- Directed by: Brian J. Kelly
- Produced by: Brian J. Kelly
- Release date: July 11, 2011;
- Running time: 60 minutes
- Country: United States
- Language: English

= InJustice =

InJustice is a 2011 documentary film produced and directed by Brian Kelly. The film features the impact of tort reform on the United States judicial system. The documentary focuses on how the class action lawsuit, born from the Civil Rights Act of 1964, was skillfully managed by a small group of trial attorneys who manipulated legal rules, procedures — and even their own clients — to become an international enterprise that rivals the scope and profits of Fortune 500 corporations. How lawyers managed to maneuver their way into millions and billions by scamming the judicial system via class action lawsuits.

== Cases discussed ==

The documentary portrays how trial attorneys set up for huge fees, luring ill or fearful plaintiffs into filing suit after suit are revealed. Later on, the scams were discovered and wiretapped conversations revealed evidence which resulted in sending three of the involved lawyers to federal prison.
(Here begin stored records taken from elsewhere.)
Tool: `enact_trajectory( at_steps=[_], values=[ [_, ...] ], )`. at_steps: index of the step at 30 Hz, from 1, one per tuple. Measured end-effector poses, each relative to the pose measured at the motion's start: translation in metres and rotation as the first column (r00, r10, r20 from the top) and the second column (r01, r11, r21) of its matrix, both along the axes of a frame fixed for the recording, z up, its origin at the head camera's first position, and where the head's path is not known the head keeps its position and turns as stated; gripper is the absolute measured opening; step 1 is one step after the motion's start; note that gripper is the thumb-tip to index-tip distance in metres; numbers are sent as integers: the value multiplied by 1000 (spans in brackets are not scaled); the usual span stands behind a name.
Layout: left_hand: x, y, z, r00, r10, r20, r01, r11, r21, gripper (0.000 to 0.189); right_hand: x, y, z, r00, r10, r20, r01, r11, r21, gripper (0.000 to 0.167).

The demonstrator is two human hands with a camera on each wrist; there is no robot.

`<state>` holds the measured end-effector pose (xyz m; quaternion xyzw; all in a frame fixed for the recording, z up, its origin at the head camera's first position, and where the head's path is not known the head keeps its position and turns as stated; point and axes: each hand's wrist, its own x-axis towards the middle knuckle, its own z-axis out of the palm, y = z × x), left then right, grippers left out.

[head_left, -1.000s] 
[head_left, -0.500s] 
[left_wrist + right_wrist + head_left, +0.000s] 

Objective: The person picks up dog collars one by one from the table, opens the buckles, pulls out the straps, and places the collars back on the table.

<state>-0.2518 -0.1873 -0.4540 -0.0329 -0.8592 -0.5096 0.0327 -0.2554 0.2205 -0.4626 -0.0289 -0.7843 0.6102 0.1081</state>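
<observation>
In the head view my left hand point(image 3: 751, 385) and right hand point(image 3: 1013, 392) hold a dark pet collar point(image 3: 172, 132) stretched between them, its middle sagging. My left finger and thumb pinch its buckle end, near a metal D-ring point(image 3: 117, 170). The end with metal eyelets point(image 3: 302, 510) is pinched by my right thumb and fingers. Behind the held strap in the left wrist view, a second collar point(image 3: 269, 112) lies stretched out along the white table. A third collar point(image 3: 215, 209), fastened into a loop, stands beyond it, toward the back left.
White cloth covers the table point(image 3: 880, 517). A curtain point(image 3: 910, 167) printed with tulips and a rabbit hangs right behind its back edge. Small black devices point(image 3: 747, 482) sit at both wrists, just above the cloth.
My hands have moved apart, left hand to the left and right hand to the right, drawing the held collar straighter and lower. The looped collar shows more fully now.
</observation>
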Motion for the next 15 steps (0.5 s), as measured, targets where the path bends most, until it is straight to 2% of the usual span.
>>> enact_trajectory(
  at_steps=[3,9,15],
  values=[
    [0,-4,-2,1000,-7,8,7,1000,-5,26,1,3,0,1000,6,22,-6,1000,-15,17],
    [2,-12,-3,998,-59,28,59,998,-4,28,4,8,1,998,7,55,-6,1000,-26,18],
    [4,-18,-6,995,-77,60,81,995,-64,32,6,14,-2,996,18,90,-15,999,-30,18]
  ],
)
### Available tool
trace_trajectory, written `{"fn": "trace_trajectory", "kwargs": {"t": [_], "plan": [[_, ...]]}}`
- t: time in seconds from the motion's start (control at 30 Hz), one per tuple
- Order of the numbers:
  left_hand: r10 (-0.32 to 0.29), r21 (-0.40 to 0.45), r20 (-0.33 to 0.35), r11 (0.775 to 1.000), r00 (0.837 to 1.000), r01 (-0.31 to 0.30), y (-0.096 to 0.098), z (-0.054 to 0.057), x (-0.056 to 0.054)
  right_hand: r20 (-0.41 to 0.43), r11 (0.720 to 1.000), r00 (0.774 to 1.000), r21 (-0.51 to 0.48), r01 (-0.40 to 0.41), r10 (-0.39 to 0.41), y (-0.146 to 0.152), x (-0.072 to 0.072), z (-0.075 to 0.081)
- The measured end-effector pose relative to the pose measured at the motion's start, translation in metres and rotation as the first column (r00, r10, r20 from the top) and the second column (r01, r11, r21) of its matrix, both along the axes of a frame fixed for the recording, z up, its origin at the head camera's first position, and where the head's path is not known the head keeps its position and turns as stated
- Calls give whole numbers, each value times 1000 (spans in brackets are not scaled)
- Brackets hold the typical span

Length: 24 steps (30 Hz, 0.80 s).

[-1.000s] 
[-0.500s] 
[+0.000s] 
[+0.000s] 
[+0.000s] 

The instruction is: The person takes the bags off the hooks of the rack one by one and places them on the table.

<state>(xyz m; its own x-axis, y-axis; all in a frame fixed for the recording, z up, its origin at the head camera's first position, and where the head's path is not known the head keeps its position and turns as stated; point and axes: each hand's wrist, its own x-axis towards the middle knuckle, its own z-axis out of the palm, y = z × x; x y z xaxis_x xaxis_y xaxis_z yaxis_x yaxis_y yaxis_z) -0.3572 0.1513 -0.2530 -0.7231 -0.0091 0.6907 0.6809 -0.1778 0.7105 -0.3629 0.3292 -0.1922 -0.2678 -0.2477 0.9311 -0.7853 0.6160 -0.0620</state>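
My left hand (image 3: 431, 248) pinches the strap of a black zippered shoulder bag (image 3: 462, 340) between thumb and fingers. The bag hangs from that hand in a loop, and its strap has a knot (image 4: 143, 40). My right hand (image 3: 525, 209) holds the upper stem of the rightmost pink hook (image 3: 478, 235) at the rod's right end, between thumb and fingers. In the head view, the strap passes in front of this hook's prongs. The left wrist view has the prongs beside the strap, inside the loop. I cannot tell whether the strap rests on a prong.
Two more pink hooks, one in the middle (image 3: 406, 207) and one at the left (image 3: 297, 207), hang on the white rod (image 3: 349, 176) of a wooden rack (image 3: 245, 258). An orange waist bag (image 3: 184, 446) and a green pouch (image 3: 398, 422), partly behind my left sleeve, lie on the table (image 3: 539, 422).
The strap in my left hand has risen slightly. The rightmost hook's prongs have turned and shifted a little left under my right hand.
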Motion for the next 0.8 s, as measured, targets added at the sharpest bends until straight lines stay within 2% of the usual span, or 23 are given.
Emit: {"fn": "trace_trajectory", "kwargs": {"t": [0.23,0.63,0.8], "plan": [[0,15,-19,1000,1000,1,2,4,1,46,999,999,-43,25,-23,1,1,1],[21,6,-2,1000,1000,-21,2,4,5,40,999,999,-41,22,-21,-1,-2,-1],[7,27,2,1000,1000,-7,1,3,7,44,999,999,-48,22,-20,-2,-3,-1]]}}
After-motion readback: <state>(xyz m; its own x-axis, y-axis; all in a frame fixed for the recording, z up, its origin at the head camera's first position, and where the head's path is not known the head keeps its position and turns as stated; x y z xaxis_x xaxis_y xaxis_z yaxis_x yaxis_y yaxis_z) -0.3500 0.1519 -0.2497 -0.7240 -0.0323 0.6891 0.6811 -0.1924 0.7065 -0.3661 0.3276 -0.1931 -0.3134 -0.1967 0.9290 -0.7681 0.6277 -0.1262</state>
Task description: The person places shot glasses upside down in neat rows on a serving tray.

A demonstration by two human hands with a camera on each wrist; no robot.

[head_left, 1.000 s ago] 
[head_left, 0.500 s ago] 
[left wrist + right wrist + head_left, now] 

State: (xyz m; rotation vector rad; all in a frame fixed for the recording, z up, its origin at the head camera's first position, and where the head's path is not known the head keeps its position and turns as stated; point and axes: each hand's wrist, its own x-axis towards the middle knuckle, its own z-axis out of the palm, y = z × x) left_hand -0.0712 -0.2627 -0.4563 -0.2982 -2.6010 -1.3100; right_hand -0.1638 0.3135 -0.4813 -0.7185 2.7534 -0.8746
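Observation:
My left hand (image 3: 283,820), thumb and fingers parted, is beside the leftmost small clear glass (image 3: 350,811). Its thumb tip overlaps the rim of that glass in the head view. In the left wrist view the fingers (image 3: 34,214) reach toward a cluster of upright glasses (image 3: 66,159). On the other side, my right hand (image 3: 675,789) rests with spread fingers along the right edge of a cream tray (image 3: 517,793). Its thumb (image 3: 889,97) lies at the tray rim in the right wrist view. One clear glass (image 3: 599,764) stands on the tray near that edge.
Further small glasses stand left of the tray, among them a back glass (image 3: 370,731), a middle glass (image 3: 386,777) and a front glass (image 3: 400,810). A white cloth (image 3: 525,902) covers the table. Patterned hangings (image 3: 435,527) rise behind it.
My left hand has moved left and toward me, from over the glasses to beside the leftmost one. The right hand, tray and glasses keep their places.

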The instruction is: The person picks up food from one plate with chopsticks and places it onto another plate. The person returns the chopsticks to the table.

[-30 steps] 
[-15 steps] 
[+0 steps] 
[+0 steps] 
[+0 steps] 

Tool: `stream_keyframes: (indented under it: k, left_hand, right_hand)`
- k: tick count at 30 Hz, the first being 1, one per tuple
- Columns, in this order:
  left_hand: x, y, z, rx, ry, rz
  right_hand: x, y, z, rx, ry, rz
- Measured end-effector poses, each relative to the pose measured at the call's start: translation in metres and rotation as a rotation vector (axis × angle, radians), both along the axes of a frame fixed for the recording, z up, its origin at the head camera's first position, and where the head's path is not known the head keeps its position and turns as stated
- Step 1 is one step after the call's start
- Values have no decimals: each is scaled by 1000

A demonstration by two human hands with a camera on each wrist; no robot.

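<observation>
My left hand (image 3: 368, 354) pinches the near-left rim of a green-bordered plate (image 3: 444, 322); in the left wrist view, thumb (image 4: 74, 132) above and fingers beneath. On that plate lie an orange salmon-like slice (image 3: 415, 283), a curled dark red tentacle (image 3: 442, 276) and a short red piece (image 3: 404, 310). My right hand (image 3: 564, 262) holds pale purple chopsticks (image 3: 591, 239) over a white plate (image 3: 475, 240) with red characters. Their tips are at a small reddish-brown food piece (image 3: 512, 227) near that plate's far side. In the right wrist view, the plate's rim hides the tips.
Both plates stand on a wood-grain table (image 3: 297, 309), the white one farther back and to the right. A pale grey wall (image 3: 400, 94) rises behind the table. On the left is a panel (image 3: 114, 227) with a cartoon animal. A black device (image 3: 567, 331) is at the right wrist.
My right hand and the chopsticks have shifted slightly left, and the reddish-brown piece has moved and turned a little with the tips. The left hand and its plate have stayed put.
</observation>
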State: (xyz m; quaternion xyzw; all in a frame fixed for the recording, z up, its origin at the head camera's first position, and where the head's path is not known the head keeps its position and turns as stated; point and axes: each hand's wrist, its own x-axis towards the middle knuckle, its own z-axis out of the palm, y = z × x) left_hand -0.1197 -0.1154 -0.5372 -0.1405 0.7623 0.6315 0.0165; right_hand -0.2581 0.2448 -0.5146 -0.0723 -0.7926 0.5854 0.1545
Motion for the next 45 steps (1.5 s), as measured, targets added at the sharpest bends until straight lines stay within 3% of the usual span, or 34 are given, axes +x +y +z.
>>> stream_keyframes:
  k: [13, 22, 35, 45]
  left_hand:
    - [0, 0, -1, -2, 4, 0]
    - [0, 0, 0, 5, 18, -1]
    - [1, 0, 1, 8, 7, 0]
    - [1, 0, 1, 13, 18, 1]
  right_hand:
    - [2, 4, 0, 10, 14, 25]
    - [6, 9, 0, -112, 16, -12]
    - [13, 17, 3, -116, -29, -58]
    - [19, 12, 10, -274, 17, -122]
Covered in the film are the cases related to asbestos and silicosis, Fen-Phen, and the tobacco settlements.
The film features abuses done in the past by lawyers. Some cases like Dickie Scruggs of Mississippi who pleaded guilty to attempted bribery of a judge; Melvyn Weiss of New York who pleaded guilty to making illegal client kickbacks; and William Lerach of California who pleaded guilty to obstruction of justice are presented in the film.

== Critical reception ==

According to the American Bar Association's magazine ABA Journal, InJustice was created to offer a counterpoint to the documentary Hot Coffee, which aired on HBO and at Sundance in 2011. Most of the people portrayed in this film are lawyers and journalists. The movie was backed by the U.S. Chamber of Commerce.

==Screenings==
- InJustice Executive Producer Brian Kelly was interviewed on CNBC’s Kudlow Report to discuss his film.
- The Fox News Radio program Kilmeade and Friends host Brian Kilmeade Brian interviewed Brian Kelly.
- In an article in Forbes magazine, Steve Forbes is cited as calling the film "riveting, fascinating," and "a revealing look under the hood of the American lawsuit industry."